Pull every line with "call" from the material.

Given data:
---*---
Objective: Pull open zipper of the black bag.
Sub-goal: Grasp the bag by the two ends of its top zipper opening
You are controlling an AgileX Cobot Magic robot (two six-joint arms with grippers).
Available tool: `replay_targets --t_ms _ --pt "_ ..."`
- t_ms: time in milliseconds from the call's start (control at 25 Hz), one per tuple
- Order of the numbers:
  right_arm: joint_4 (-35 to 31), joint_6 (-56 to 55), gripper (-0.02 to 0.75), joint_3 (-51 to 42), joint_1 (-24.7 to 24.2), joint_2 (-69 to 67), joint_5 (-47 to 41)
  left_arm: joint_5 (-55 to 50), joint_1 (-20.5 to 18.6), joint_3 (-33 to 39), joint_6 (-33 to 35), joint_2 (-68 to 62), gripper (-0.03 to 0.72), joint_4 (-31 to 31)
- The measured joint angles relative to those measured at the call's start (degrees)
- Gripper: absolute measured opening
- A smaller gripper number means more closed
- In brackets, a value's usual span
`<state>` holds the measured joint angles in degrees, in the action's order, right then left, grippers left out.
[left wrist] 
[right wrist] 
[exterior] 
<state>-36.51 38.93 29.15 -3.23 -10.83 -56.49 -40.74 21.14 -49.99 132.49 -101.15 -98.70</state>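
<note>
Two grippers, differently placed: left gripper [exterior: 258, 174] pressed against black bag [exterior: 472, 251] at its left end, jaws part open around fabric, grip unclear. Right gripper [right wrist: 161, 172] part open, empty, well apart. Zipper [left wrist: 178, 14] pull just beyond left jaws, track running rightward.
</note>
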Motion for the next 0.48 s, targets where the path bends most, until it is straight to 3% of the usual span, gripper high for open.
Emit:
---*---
Answer section:
- t_ms: time in milliseconds from the call's start (control at 25 Hz), one per tuple
- The measured joint angles relative to those measured at the call's start (degrees)

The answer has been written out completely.